Olimpos sahilinde çöp - Foto: O.Gurbuz |
ŞEMSİYE MERAKI
Kumsala
sapladığınız her şemsiye, Carettaların yumurtalarını parçalayan bir mızrak
olabilir. Bu yaptığınız, hamile bir kadının karnına bıçak saplamaya benziyor.

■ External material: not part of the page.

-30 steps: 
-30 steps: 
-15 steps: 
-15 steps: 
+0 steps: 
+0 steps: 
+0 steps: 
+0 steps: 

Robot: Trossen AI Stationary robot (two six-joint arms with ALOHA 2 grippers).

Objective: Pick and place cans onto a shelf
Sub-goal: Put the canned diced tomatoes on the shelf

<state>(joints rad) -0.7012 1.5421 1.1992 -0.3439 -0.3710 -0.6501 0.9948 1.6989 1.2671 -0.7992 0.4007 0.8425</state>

Sahilde bıraktığınız her plastik torba, denize ulaşırsa kaplumbağaların
boğulmalarına neden olabilir. Kaplumbağalar Mayıs-Ağustos ayları arasında
kumsala yumurta bırakıyor. Yavrular 1,5-2 ay sonra kabuklarını kırıp denize
ulaşmaya çalışıyor. Bu zamanlarda plajda ışık olmamalı, ateş kesinlikle
yakılmamalı. Yavrular denize kendi başlarına gitmeli, denize taşınmamalı ki
yıllar sonra yuvalayacakları kumsalı tanıyabilsinler. Yavrular gibi dişiler de
hassas. Gece karaya çıktıklarında karşılarına şezlong çıkarsa, ses ve ışıklar
onları rahatsız ederse yumurta bırakmadan denize dönüyorlar. WWF-Türkiye (Doğal
Hayatı Koruma Vakfı) 2010 yılında bir araştırma yapmıştı. O yıl 224 kaplumbağa
karaya çıkmış, 76 tanesi yumurta bırakmış. Tespit edilen 76 yuvada 5 bin 842
yumurta vardı ve bu yumurtalardan çıkan yavruların yüzde 61’i denize
kavuşmuştu.
NE YAPILMALI?
Öncelikle
Olimpos’a araç girişi sınırlandırılmalı. Otopark ana yola yakın bir yere
taşınıp, tatilciler minibüslerle (mümkünse elektrikli araçlarla) pansiyonlara
taşınmalı. Bölgede şemsiye satışı yasaklanmalı, şezlong kiralamaya son
verilmeli. Çevre Bakanlığı ve yerel idareler denetimde yetersiz. Yaz boyunca
bir çevre kuruluşuyla anlaşılıp, denetim yetkilendirilmiş gönüllülerce
yapılabilir. Yatacak yer ve cep harçlığı karşılığında orada çalışmak isteyecek
onlarca genç bulunacağına eminim. Gazete izin verirse ben de giderim. Jandarmanın
da desteğiyle plajda ne çöp kalır ne de ateş yakılır. Bu konuda yeterli uyarı
tabelası da yok, sayıları arttırılmalı.
Olimpos
konforlu bir tatil yeri değil. Güneş altında pişme, çakılda yatma yeri. Bunu
böyle kabul edin, konfor arıyorsanız Türkiye’de onlarca otel sizi bekliyor.
Burası kaplumbağaların ve Likyalıların evi. Bize sessizce misafir olmak düşer.